Os oito países que integram a Organização dos Países Exportadores de Petróleo e aliados (OPEP+) concordaram, neste domingo, 30 de Novembro, em manter os níveis de produção de óleo actuais no primeiro trimestre de 2026 e estabelecimento de um mecanismo para avaliar a capacidade máxima de produção de cada integrante, informou a entidade num comunicado oficial.

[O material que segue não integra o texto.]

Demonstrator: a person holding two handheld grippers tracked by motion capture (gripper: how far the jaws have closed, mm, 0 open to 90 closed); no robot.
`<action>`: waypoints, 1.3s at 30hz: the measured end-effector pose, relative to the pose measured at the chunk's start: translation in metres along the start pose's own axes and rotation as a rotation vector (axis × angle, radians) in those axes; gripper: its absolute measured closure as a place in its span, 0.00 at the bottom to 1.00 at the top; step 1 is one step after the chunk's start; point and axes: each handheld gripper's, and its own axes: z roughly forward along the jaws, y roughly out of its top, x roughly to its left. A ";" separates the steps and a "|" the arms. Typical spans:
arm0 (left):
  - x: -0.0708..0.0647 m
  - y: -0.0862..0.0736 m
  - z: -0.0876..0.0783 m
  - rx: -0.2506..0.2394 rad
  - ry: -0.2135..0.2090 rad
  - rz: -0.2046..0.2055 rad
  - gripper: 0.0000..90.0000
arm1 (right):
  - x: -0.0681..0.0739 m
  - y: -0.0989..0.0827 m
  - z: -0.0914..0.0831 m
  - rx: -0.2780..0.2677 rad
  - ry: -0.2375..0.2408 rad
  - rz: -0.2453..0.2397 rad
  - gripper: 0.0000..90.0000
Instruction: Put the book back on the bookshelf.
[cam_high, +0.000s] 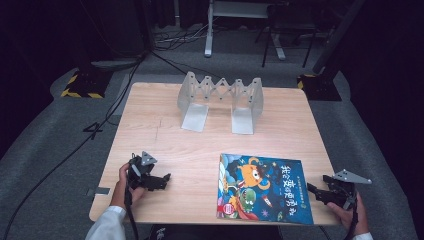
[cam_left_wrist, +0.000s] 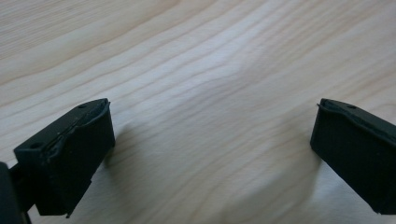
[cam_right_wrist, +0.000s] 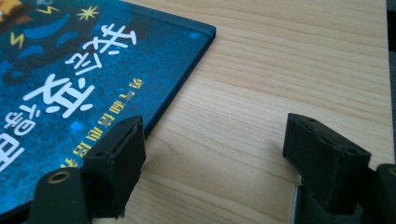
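A blue picture book (cam_high: 262, 187) with cartoon monsters and white Chinese lettering lies flat at the table's front right. My right gripper (cam_high: 316, 186) sits just past the book's right edge, held in a hand, jaws open. In the right gripper view the right gripper (cam_right_wrist: 215, 122) has one jaw over the book's (cam_right_wrist: 79, 70) edge and the other over bare wood, with nothing pressed between them. My left gripper (cam_high: 165, 179) rests low at the front left, well apart from the book. Seen from the left gripper view, the left gripper (cam_left_wrist: 212, 109) stands wide open over bare wood.
A grey expanding book rack (cam_high: 220, 97) with two upright plates stands at the back centre of the light wooden table (cam_high: 165, 135). Dark floor, cables and stand legs surround the table. The book's front edge lies close to the table's front edge.
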 end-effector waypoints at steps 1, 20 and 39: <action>-0.004 0.000 0.000 0.001 -0.014 0.022 0.00 | -0.001 0.000 -0.001 -0.005 0.016 0.005 0.25; -0.049 -0.019 -0.016 0.009 -0.173 0.197 0.00 | 0.052 0.018 0.007 0.039 0.208 -0.137 0.27; -0.075 -0.008 -0.006 0.010 -0.218 0.252 0.00 | 0.050 0.025 0.023 0.071 0.179 -0.107 0.19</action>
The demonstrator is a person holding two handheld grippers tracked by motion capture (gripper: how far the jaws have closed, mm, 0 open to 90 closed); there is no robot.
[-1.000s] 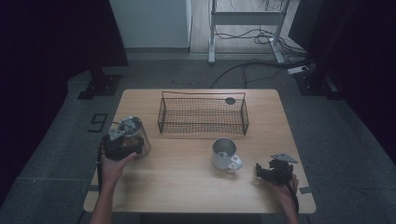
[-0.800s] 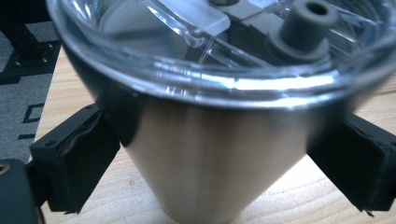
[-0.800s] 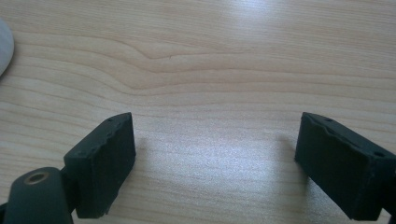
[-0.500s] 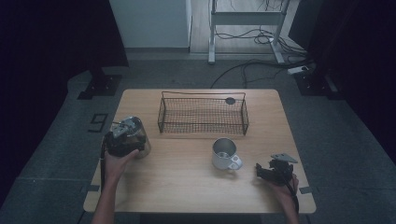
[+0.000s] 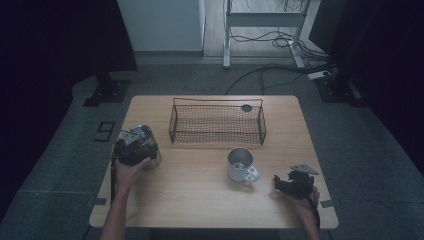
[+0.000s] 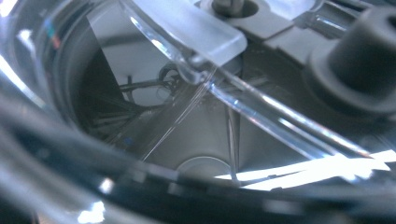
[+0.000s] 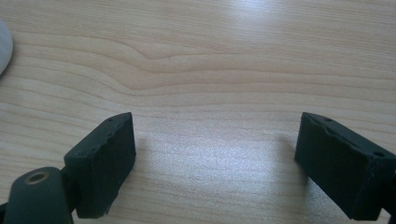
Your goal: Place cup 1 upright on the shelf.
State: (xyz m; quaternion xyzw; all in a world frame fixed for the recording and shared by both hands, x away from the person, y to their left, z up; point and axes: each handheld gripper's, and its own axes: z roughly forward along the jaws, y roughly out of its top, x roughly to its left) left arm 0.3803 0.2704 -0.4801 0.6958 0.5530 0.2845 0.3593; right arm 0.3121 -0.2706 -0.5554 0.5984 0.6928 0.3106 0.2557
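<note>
Left hand-held gripper (image 5: 134, 148) seems clamped on the glass jar (image 5: 145, 145), jaws just widening; any looser and it drops onto the counter (image 5: 200, 200). Right hand-held gripper (image 7: 215, 163) rests open.

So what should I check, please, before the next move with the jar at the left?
1. Left gripper grips the glass jar: cannot tell. Its jaws have just been closing a little and the jar is right at its camera, but the pads are hidden.
2. Right gripper free: ok. Its jaws are wide apart with nothing between them, over bare table.
3. Jar well away from the table edge: not ok. It is close to the left edge.
4. Metal mug upright and apart from both grippers: ok.
5. Wire basket has room: ok. Nothing seems to lie inside.
</note>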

“Os oito países participantes reafirmaram a sua decisão de pausar os incrementos de produção em Janeiro, Fevereiro e Março de 2026 devido à sazonalidade”, afirmou a OPEP+ no documento. Fazem parte da organização Arábia Saudita, Rússia, Iraque, Emirados Árabes Unidos, Kuwait, Cazaquistão, Argélia e Omã, que, juntos, respondem por metade da oferta global de petróleo.
Dois delegados do grupo e uma fonte familiarizada com o assunto já haviam declarado à imprensa que, no actual encontro, a política de pausar novos aumentos na produção seria mantida para os primeiros três meses do próximo ano.
“Os oito países integrantes reafirmam o compromisso com a estabilidade do mercado diante da perspectiva económica global estável e dos fundamentos saudáveis do mercado de petróleo, reflectidos em baixos stocks”, informa a nota da OPEP+. Mais de 3 milhões de barris por dia de cortes de produção ainda estão em vigor.
O grupo, que realiza reuniões mensais para rever as condições do mercado, encontrou-se neste domingo face a uma nova iniciativa dos Estados Unidos da América para um acordo de cessar-fogo entre Rússia e Ucrânia, que poderá elevar o fornecimento de petróleo caso as sanções contra Moscovo sejam suavizadas. A próxima decisão do grupo será a 4 de Janeiro de 2026.